• EXERCISE DETAILS: Retype everything in the listing, leaving each line exactly as it is.

• SUPPLIED MATERIAL:
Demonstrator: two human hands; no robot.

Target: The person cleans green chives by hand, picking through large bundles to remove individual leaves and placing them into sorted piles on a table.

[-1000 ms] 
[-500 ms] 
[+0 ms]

• TASK SOLUTION:
Demonstrator: two human hands; no robot.

Target: The person cleans green chives by hand, picking through large bundles to remove individual leaves and placing them into sorted piles on a table.

[-1000 ms] 
[-500 ms] 
[+0 ms]

There is nothing further to add to the answer.